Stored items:

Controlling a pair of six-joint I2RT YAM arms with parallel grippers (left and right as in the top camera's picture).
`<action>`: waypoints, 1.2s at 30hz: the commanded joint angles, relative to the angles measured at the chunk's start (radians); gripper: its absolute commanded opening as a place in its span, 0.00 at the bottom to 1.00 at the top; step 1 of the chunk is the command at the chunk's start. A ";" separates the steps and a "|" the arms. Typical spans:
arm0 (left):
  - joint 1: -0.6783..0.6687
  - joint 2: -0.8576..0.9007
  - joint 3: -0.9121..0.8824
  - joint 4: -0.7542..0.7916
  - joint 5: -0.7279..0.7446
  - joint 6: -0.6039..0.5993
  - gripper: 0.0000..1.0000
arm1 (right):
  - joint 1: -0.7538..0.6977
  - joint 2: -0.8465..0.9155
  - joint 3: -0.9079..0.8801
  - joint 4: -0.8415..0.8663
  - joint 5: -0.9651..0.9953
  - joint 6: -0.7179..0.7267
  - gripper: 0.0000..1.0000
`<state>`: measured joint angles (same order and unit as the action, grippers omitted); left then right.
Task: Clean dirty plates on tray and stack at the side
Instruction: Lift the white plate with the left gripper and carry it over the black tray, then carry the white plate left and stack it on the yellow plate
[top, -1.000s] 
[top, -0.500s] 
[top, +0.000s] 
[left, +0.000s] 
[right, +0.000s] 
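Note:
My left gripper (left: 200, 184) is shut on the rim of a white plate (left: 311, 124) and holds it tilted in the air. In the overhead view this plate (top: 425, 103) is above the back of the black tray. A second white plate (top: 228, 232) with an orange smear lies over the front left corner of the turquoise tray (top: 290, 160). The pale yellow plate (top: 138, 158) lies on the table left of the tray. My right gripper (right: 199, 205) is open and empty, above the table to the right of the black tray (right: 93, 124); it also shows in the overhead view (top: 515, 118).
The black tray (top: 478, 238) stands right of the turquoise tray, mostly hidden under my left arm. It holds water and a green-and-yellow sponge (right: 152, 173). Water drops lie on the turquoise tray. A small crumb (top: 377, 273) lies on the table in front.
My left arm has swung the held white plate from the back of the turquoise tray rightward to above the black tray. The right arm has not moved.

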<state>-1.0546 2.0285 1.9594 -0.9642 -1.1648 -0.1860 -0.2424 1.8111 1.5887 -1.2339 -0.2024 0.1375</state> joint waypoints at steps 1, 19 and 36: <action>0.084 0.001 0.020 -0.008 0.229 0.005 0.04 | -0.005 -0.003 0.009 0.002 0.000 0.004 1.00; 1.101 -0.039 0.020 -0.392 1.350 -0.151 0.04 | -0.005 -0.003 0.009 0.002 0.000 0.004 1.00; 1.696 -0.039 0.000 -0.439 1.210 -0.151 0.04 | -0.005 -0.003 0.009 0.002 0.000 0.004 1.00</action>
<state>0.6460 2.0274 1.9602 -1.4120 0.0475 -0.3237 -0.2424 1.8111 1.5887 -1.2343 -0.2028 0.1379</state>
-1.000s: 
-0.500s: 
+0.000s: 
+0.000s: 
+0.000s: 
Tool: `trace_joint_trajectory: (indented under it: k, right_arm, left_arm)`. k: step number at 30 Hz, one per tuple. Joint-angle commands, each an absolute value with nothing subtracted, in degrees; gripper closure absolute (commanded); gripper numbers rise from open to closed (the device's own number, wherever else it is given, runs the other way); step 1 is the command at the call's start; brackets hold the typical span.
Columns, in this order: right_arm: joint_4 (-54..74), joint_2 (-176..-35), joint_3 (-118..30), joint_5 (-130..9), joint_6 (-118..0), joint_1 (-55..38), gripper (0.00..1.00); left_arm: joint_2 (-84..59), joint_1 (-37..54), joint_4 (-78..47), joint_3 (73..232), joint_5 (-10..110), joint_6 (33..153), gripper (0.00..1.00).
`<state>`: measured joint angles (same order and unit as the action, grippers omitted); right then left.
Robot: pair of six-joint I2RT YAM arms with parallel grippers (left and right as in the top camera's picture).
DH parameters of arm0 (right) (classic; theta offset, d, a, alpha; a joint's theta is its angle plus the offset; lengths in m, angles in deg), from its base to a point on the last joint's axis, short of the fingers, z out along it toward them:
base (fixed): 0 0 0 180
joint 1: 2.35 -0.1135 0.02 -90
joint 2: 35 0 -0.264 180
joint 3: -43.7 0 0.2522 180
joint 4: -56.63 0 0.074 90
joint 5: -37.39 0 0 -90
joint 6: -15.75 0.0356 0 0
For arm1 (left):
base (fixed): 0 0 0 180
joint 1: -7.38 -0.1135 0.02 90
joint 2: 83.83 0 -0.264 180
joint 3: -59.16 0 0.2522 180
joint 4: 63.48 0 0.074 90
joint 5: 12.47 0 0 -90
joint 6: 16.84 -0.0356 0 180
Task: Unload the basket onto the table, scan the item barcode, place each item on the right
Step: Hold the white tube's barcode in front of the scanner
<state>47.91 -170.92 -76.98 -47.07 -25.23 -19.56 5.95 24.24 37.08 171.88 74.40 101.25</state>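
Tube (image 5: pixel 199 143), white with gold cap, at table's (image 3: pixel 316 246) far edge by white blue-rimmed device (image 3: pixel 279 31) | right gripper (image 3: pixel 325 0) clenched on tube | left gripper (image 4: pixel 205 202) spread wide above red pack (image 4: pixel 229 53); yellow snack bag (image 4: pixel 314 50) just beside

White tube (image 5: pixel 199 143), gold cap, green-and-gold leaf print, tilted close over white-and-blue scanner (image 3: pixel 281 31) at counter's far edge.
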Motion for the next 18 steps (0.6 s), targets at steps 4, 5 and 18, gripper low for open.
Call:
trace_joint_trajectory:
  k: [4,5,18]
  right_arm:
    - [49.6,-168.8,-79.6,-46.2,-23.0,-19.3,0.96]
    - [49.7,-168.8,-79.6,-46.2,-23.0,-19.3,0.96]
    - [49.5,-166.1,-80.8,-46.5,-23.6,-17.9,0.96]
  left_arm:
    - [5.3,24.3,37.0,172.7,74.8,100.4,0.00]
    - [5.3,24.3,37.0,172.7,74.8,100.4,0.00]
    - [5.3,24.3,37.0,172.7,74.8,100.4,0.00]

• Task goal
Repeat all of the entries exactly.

• Solution for this exercise
Controlling a pair of six-joint I2RT YAM arms with parallel grippers (left and right as in the top camera's picture).
`<action>`: waypoints, 1.2s at 30hz: the commanded joint angles, relative to the angles measured at the chunk's start (radians); gripper: its absolute commanded opening as a place in its span, 0.00 at the bottom to 1.00 at the top; step 1 of the chunk is the command at the chunk's start. A ";" separates the steps and a "|" the arms. Typical spans:
arm0 (left):
  - joint 1: -0.6783..0.6687
  - joint 2: -0.8576..0.9007
  - joint 3: -0.9121..0.8824
  - joint 4: -0.7542..0.7916
  - joint 5: -0.7279..0.7446
  - joint 6: -0.6039..0.5993
  - gripper: 0.0000..1.0000
arm1 (right):
  - joint 1: -0.7538..0.6977
  - joint 2: -0.8465..0.9155
  - joint 3: -0.9079..0.8801
  - joint 4: -0.8415..0.8663
  - joint 5: -0.9651..0.9953
  - joint 6: -0.7179..0.7267
  - gripper: 0.0000..1.0000
`<state>`: measured joint angles (same order and unit as the action, grippers omitted); left then right.
Task: Clean dirty plates on tray and stack at the side
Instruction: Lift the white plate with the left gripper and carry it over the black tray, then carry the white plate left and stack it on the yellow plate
[top, -1.000s] 
[top, -0.500s] 
[top, +0.000s] 
[left, +0.000s] 
[right, +0.000s] 
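Note:
My left gripper (left: 200, 184) is shut on the rim of a white plate (left: 311, 124) and holds it tilted in the air. In the overhead view this plate (top: 425, 103) is above the back of the black tray. A second white plate (top: 228, 232) with an orange smear lies over the front left corner of the turquoise tray (top: 290, 160). The pale yellow plate (top: 138, 158) lies on the table left of the tray. My right gripper (right: 199, 205) is open and empty, above the table to the right of the black tray (right: 93, 124); it also shows in the overhead view (top: 515, 118).
The black tray (top: 478, 238) stands right of the turquoise tray, mostly hidden under my left arm. It holds water and a green-and-yellow sponge (right: 152, 173). Water drops lie on the turquoise tray. A small crumb (top: 377, 273) lies on the table in front.
My left arm has swung the held white plate from the back of the turquoise tray rightward to above the black tray. The right arm has not moved.
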
<state>-1.0546 2.0285 1.9594 -0.9642 -1.1648 -0.1860 -0.2424 1.8111 1.5887 -1.2339 -0.2024 0.1375</state> joint waypoints at steps 1, 19 and 36: <action>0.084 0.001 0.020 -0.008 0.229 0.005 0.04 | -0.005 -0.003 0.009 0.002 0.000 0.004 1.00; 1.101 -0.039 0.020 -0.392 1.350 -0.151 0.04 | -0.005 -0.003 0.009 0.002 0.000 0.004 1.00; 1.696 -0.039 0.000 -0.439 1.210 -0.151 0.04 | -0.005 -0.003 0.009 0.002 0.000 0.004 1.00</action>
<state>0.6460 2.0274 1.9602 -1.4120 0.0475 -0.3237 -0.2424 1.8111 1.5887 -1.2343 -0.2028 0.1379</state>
-1.000s: 
-0.500s: 
+0.000s: 
+0.000s: 
+0.000s: 
Tool: `trace_joint_trajectory: (indented under it: k, right_arm, left_arm)`. k: step number at 30 Hz, one per tuple. Joint-angle commands, each an absolute value with nothing subtracted, in degrees; gripper closure absolute (commanded); gripper numbers rise from open to closed (the device's own number, wherever else it is given, runs the other way); step 1 is the command at the call's start; brackets hold the typical span.
Columns, in this order: right_arm: joint_4 (-54..74), joint_2 (-176..-35), joint_3 (-118..30), joint_5 (-130..9), joint_6 (-118..0), joint_1 (-55..38), gripper (0.00..1.00); left_arm: joint_2 (-84..59), joint_1 (-37..54), joint_4 (-78..47), joint_3 (73..232), joint_5 (-10..110), joint_6 (33..153), gripper (0.00..1.00).
`<state>`: measured joint angles (same order and unit as the action, grippers omitted); right then left.
Robot: pair of six-joint I2RT YAM arms with parallel grippers (left and right as in the top camera's picture).
DH parameters of arm0 (right) (classic; theta offset, d, a, alpha; a joint's theta is its angle plus the offset; lengths in m, angles in deg), from its base to a point on the last joint's axis, short of the fingers, z out along it toward them:
base (fixed): 0 0 0 180
joint 1: 2.35 -0.1135 0.02 -90
joint 2: 35 0 -0.264 180
joint 3: -43.7 0 0.2522 180
joint 4: -56.63 0 0.074 90
joint 5: -37.39 0 0 -90
joint 6: -15.75 0.0356 0 0
For arm1 (left):
base (fixed): 0 0 0 180
joint 1: -7.38 -0.1135 0.02 90
joint 2: 83.83 0 -0.264 180
joint 3: -59.16 0 0.2522 180
joint 4: 63.48 0 0.074 90
joint 5: 12.47 0 0 -90
joint 6: 16.84 -0.0356 0 180
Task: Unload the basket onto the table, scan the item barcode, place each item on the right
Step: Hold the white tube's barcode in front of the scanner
<state>47.91 -170.92 -76.98 -47.07 -25.23 -19.56 5.95 24.24 37.08 171.88 74.40 101.25</state>
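Tube (image 5: pixel 199 143), white with gold cap, at table's (image 3: pixel 316 246) far edge by white blue-rimmed device (image 3: pixel 279 31) | right gripper (image 3: pixel 325 0) clenched on tube | left gripper (image 4: pixel 205 202) spread wide above red pack (image 4: pixel 229 53); yellow snack bag (image 4: pixel 314 50) just beside

White tube (image 5: pixel 199 143), gold cap, green-and-gold leaf print, tilted close over white-and-blue scanner (image 3: pixel 281 31) at counter's far edge.
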Motion for the next 18 steps (0.6 s), targets at steps 4, 5 and 18, gripper low for open.
Call:
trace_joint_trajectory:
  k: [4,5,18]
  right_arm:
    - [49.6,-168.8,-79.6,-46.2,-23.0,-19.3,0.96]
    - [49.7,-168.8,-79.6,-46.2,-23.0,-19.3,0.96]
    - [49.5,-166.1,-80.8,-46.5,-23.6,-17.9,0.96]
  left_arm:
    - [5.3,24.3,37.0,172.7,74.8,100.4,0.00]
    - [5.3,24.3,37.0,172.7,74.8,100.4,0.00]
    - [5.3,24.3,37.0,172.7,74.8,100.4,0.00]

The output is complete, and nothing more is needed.